Problem requirements:
Please give back word for word the lines below, from the first one through the one with "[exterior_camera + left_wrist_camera".

====== Data for this exercise ======

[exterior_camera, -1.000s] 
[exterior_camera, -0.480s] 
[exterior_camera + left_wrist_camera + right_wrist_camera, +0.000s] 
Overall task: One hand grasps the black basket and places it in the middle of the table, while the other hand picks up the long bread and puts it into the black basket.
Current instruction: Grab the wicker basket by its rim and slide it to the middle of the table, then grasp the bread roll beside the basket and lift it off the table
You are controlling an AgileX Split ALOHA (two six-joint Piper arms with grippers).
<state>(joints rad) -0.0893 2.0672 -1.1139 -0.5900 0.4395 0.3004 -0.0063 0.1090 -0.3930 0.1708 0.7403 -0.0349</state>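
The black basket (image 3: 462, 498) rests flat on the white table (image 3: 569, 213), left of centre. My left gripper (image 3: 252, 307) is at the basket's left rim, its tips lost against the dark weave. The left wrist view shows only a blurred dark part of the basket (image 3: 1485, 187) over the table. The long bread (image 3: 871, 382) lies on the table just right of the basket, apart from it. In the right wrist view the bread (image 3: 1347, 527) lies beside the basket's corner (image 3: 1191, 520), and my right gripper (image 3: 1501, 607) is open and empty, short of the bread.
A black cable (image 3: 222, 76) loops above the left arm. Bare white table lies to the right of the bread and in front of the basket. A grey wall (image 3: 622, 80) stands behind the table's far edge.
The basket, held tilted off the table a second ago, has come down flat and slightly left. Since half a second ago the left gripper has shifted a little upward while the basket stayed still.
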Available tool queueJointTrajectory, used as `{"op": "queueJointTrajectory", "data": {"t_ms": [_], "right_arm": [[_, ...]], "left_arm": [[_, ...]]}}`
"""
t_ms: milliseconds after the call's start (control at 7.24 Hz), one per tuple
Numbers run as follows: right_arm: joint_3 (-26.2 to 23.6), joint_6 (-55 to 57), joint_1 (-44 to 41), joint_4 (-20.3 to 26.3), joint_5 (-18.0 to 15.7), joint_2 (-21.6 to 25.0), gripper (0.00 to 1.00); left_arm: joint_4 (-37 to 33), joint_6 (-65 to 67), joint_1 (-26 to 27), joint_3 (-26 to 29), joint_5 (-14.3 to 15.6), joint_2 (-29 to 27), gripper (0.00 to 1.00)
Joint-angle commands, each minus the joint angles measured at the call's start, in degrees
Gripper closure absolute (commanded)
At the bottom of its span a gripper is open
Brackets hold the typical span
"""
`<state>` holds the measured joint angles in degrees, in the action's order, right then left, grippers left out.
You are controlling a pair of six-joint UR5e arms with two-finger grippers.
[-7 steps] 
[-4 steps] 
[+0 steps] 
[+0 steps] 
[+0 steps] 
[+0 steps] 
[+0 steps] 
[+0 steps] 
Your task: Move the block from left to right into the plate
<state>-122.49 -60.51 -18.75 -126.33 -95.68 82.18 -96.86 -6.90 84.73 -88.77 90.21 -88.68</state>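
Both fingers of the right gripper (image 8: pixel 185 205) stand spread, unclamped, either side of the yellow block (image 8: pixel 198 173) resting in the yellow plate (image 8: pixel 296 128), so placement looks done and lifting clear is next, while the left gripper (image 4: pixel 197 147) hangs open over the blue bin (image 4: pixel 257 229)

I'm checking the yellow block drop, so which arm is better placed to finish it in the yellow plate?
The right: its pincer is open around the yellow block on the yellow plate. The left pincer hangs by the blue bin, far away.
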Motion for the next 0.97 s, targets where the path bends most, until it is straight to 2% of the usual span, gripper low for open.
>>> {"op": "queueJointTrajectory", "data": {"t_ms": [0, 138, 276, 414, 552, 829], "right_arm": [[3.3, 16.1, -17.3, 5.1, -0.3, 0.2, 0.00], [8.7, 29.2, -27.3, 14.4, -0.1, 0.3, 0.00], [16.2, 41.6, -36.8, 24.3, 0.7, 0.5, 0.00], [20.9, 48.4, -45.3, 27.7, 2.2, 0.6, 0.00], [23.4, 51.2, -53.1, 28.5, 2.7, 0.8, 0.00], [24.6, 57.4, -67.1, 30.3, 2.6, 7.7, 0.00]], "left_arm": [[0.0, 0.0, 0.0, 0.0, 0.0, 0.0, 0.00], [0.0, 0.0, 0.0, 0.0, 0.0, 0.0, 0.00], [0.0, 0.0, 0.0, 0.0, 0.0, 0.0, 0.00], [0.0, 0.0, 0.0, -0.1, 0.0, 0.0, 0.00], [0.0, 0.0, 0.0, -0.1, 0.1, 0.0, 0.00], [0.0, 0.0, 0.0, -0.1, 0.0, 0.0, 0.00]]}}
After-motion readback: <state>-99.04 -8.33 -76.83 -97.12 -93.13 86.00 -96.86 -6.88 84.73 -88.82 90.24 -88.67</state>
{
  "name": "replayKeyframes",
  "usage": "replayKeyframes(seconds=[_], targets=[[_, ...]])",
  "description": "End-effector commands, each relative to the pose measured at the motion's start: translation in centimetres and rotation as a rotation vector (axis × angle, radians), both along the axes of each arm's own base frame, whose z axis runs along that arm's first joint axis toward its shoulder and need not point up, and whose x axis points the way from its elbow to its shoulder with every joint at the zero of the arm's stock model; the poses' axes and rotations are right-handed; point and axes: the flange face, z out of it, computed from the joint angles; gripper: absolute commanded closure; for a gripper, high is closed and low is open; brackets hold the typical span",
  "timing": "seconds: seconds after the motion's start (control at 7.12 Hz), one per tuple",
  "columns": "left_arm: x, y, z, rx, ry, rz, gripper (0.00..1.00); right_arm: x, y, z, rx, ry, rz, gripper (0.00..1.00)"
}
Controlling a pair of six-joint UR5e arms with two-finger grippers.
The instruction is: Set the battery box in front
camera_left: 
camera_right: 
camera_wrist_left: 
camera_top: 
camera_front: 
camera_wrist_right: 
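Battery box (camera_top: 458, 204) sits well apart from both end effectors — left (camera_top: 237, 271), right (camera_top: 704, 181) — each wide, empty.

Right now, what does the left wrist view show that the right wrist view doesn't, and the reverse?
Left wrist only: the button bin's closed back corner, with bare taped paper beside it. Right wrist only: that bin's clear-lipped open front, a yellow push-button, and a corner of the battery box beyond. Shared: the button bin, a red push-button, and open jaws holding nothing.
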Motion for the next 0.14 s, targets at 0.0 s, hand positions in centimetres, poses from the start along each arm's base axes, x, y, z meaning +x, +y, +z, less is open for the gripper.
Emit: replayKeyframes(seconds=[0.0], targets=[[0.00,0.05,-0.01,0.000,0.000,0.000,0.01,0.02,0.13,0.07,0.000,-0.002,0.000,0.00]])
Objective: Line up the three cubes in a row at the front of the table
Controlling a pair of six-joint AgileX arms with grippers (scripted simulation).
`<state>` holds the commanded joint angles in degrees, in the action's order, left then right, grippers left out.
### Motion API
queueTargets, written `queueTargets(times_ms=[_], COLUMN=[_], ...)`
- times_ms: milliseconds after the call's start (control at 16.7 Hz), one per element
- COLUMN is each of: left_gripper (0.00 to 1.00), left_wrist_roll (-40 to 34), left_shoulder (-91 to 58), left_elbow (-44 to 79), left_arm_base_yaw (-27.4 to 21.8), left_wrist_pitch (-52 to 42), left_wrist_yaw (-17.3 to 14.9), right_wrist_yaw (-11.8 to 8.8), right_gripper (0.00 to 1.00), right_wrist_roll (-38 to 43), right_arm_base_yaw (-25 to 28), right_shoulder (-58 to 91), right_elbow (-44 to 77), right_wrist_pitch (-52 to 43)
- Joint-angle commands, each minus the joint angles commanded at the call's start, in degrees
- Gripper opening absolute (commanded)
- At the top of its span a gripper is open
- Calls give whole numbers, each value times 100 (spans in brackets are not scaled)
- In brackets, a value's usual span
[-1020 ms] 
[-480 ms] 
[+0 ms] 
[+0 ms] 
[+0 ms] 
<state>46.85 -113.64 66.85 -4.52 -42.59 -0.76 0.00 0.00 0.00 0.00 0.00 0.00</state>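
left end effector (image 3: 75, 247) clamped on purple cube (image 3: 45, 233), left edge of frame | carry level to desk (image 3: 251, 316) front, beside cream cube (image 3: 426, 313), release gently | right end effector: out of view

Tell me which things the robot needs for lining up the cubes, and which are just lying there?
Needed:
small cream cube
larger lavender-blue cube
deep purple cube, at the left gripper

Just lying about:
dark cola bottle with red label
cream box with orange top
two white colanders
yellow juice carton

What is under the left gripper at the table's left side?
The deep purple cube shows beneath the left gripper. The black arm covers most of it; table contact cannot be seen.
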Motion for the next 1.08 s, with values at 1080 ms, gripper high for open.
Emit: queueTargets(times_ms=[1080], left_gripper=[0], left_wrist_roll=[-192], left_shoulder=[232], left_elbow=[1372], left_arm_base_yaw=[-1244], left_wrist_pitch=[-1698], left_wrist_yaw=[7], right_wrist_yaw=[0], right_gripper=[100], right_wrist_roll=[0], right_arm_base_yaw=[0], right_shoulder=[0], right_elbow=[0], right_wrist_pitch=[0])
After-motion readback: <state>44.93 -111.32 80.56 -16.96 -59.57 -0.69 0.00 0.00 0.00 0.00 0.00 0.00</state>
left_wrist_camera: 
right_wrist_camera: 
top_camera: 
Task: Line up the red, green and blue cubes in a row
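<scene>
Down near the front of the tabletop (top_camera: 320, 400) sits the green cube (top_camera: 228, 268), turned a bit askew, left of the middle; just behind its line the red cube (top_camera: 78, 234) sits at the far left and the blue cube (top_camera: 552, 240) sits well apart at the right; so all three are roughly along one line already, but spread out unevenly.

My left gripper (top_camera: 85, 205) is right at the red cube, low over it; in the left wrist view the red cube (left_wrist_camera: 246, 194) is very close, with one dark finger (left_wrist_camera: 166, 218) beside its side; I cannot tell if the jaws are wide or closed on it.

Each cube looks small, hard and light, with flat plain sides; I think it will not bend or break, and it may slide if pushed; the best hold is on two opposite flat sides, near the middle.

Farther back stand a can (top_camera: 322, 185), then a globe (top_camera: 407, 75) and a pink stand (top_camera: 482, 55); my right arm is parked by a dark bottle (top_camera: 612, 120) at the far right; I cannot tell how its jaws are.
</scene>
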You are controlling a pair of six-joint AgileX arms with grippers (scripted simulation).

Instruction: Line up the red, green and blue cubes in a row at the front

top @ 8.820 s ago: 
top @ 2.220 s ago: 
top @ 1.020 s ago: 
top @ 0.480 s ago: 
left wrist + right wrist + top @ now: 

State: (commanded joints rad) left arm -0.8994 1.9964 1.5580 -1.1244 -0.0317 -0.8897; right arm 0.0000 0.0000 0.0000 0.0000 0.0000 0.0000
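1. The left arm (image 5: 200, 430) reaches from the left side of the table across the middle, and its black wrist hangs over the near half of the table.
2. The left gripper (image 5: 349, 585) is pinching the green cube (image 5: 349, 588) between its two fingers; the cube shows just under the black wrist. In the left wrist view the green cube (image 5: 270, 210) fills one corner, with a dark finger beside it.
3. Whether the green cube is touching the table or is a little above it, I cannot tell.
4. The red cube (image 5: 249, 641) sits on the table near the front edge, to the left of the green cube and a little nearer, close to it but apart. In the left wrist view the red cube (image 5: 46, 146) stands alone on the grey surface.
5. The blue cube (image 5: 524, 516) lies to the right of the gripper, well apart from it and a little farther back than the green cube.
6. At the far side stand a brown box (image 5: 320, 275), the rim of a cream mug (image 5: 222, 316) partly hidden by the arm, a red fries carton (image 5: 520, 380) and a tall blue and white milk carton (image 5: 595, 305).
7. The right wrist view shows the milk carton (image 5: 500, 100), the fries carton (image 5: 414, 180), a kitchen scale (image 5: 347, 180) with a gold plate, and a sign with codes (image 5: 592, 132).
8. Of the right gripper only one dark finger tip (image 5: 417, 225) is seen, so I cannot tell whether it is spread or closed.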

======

Written reply:
[exterior_camera, -1.000s] 
[exterior_camera, -0.480s] 
[exterior_camera + left_wrist_camera + right_wrist_camera, +0.000s] 

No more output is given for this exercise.